The poll has probably further entrenched the polarised political arena that has been in evidence over the past two decades as alternative voices and political forces have not managed to effectively challenge the duopoly of the VMRO-DMPNE and SDSM.

The Albanian parties have seen their share of the vote fall considerably, partly because the very low turnout of Albanian voters. Having attracted just over 16% of the total vote, they are now much weaker potential partners in a government coalition. More importantly, their poor performance has provided the opportunity to critics of the established power-sharing system to doubt the usefulness, necessity or practicality the various power-sharing institutions and practices. The electoral showing of the Albanian parties has reopened the debate over the actual size of the country's Albanian population and has cast observers' eyes on the forthcoming 2012 census which will seek to provide answers to such questions that are crucial for the continued 'success' of the Ohrid agreement and the consociational arrangements it has put in place. 

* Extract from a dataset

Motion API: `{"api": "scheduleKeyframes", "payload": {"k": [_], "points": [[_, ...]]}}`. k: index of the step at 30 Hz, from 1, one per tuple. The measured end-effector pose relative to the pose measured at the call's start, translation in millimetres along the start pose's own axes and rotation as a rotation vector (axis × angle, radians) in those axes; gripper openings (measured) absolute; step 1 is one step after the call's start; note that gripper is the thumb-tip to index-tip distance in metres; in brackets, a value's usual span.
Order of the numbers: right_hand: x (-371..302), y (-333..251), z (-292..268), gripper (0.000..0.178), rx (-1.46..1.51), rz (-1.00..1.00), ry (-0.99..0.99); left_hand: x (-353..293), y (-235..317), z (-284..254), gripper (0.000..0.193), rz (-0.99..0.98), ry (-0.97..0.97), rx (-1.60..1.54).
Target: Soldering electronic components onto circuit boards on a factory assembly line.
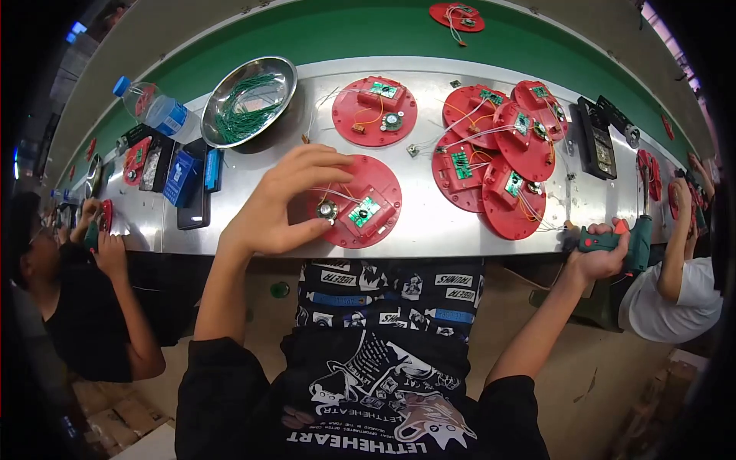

However, the poor record of the Albanian parties in the 5 June election needs to be carefully read. It definitely reflects a degree of loss of faith on the part of the Albanian electorate; loss of faith in the Albanian elites and their ability to deliver but also loss of faith in the Macedonian political system. It may suggest that the consociational model of the Ohrid Agreement has not got the capacity to integrate the Albanian community to the Macedonian body politic as it has perpetuated a parallel society system whereby Macedonians and Albanians do not share spaces of interaction, deliberation and meaningful daily coexistence.

Despite the reasons for celebration the election has brought to the two major Macedonian parties, this may not be time for jubilation but rather a call for contemplation of how a genuine system of coexistence can be built.